▶ _What to work on_
Look through the entries that follow and return each line that has the string "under".

▶ _Dataset_

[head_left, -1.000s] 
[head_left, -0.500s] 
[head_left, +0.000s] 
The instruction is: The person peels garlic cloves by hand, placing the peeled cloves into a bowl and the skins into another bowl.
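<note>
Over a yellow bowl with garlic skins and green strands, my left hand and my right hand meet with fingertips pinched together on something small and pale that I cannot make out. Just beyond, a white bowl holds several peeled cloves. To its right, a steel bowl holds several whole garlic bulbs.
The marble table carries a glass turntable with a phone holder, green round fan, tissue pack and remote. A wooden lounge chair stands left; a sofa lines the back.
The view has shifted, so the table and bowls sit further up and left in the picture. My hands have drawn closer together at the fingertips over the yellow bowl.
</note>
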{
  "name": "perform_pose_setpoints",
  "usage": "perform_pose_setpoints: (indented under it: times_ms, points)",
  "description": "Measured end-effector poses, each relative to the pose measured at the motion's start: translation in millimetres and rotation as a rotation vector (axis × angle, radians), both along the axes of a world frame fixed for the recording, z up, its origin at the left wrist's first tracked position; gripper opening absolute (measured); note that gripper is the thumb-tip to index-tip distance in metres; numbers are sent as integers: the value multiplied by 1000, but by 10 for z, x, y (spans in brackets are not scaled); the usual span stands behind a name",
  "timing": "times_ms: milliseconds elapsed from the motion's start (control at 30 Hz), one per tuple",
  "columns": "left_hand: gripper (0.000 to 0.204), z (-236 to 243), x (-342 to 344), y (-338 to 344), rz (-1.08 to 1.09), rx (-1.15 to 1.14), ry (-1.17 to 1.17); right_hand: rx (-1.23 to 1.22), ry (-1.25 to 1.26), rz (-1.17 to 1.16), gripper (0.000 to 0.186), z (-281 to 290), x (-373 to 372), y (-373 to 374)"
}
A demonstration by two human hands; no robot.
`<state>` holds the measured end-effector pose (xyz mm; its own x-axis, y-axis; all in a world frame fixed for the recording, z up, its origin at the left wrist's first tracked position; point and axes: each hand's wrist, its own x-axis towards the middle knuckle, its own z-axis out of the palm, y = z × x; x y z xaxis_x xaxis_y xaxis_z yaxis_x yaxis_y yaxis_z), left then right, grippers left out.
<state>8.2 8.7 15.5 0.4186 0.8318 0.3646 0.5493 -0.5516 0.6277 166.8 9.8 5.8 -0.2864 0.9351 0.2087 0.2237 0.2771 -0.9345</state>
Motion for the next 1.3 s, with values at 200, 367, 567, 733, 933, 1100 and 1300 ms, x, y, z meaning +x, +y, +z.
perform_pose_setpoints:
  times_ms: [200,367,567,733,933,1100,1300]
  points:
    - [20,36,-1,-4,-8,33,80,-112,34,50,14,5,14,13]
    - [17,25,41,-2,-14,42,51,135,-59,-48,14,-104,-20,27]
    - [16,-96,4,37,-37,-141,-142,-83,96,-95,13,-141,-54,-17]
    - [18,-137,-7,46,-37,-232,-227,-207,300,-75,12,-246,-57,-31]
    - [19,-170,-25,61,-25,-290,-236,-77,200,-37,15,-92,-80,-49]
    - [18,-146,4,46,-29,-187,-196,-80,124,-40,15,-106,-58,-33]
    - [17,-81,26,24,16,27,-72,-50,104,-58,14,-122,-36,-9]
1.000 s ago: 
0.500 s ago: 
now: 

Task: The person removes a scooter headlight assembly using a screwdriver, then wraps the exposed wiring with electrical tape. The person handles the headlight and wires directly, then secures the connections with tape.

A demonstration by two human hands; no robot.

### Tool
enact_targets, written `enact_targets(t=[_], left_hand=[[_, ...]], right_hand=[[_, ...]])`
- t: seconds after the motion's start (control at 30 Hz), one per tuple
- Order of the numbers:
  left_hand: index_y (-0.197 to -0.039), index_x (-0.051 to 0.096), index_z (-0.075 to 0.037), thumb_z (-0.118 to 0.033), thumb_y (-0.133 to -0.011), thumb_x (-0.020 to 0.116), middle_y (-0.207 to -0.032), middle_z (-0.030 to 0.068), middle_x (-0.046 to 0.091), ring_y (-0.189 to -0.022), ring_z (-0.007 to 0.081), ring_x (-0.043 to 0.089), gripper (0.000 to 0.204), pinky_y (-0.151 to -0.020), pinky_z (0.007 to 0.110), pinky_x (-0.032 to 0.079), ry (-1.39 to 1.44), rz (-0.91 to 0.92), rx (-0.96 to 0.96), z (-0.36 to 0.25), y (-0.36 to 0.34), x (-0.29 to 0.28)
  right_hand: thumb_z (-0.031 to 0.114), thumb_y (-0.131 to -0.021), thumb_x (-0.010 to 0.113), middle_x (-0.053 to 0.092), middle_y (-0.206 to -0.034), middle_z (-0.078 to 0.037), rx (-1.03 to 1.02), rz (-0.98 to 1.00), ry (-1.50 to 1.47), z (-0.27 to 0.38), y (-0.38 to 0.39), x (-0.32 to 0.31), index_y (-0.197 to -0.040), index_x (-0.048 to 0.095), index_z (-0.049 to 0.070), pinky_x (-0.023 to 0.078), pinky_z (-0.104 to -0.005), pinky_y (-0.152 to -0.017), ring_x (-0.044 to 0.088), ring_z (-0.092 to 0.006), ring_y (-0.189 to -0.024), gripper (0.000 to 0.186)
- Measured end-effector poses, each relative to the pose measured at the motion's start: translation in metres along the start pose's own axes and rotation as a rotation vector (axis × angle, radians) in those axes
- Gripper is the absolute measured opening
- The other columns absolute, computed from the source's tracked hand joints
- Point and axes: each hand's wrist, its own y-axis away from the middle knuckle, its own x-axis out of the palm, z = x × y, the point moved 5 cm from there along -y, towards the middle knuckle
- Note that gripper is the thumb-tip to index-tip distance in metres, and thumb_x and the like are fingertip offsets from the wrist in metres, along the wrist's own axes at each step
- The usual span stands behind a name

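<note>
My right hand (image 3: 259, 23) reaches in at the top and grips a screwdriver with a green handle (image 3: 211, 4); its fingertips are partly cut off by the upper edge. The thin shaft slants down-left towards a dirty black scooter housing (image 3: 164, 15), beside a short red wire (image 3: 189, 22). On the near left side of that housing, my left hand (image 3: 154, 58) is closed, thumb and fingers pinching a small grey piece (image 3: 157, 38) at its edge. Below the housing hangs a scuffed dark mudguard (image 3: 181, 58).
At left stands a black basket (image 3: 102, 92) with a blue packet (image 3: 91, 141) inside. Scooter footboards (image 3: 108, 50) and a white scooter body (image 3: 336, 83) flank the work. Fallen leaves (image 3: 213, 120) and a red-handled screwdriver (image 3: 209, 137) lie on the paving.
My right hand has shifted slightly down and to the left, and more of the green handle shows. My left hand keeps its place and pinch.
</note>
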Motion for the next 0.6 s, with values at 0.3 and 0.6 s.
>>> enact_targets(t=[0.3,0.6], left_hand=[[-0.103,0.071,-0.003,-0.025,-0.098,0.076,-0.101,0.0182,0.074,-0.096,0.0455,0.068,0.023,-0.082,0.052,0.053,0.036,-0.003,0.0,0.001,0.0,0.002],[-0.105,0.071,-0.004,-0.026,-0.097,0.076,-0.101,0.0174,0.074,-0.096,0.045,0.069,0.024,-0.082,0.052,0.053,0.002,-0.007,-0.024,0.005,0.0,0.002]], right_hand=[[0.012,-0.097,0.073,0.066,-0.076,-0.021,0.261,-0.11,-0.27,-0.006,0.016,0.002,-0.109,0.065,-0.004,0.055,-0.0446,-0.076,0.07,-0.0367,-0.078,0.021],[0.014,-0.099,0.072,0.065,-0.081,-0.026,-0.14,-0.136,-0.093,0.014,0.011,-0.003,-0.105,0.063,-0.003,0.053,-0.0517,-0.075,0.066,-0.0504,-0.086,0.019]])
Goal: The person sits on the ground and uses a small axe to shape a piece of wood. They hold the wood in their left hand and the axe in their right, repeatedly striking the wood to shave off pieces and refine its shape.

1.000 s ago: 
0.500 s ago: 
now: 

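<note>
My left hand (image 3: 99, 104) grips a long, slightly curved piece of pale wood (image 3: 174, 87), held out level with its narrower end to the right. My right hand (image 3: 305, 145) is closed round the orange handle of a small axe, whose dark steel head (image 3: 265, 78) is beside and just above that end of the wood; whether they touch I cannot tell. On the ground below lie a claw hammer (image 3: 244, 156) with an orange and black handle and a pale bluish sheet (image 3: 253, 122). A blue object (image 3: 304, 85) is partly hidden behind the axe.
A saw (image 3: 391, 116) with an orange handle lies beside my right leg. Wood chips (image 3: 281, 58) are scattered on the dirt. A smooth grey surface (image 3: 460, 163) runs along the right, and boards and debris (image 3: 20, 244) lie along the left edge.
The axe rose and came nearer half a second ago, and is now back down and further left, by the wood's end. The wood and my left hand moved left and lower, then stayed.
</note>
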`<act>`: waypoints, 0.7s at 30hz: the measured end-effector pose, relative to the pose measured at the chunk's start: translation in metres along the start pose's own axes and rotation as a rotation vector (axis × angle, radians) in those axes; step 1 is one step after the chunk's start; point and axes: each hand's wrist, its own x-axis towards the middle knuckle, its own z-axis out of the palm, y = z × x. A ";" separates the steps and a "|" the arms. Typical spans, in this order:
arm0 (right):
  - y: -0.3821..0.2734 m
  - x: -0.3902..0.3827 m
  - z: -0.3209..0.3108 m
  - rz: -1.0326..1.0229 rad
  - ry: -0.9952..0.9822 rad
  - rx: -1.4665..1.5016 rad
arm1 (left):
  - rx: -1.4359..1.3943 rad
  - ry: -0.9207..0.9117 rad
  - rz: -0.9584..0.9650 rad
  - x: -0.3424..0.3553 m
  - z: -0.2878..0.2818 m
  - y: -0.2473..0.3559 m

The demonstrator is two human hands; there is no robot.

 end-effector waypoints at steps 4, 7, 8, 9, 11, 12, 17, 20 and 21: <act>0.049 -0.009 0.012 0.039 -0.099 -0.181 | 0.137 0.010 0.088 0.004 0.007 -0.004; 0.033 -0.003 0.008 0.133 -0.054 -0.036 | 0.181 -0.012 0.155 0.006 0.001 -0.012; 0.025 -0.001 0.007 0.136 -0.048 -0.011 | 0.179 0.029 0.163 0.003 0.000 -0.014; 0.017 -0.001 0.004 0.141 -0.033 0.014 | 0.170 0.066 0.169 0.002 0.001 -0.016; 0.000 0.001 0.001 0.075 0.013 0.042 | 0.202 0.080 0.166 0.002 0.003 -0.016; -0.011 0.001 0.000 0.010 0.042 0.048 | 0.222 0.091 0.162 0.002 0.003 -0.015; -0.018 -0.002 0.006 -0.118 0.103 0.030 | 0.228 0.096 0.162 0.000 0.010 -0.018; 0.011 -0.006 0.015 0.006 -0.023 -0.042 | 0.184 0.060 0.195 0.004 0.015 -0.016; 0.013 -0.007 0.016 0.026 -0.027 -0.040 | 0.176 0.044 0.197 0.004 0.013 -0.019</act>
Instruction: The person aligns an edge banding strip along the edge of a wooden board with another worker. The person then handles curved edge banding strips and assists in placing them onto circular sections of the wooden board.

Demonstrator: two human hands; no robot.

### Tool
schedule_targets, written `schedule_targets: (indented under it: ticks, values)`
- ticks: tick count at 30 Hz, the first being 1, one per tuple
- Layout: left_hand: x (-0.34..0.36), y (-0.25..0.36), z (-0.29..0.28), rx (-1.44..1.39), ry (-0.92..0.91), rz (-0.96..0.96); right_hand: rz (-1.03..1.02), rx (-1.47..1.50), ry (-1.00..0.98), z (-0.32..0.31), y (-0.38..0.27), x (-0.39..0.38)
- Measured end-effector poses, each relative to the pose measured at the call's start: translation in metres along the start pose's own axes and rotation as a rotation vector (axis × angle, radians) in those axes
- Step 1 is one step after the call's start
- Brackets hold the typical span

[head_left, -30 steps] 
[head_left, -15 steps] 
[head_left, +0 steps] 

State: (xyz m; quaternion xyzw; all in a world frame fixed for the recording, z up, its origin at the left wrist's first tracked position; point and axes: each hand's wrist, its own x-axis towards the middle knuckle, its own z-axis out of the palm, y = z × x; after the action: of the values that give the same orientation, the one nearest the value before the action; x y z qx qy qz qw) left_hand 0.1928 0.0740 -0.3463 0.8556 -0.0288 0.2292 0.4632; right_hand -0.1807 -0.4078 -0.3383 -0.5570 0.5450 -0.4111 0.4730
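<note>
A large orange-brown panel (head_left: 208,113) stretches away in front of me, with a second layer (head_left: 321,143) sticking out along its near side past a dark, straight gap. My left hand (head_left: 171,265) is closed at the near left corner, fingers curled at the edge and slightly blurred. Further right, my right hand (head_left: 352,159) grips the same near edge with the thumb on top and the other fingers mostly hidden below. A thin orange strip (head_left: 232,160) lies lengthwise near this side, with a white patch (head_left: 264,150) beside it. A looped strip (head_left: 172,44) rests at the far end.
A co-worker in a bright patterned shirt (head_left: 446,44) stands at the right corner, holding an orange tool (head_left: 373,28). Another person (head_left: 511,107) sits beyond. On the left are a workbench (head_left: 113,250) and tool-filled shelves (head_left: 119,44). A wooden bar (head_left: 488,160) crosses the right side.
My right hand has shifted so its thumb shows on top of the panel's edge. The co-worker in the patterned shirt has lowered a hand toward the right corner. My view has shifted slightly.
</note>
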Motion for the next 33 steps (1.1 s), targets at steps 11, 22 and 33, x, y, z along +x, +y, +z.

▶ _Result_
  "usage": "perform_pose_setpoints: (indented under it: times_ms, points)",
schedule_targets, written `schedule_targets: (indented under it: ticks, values)`

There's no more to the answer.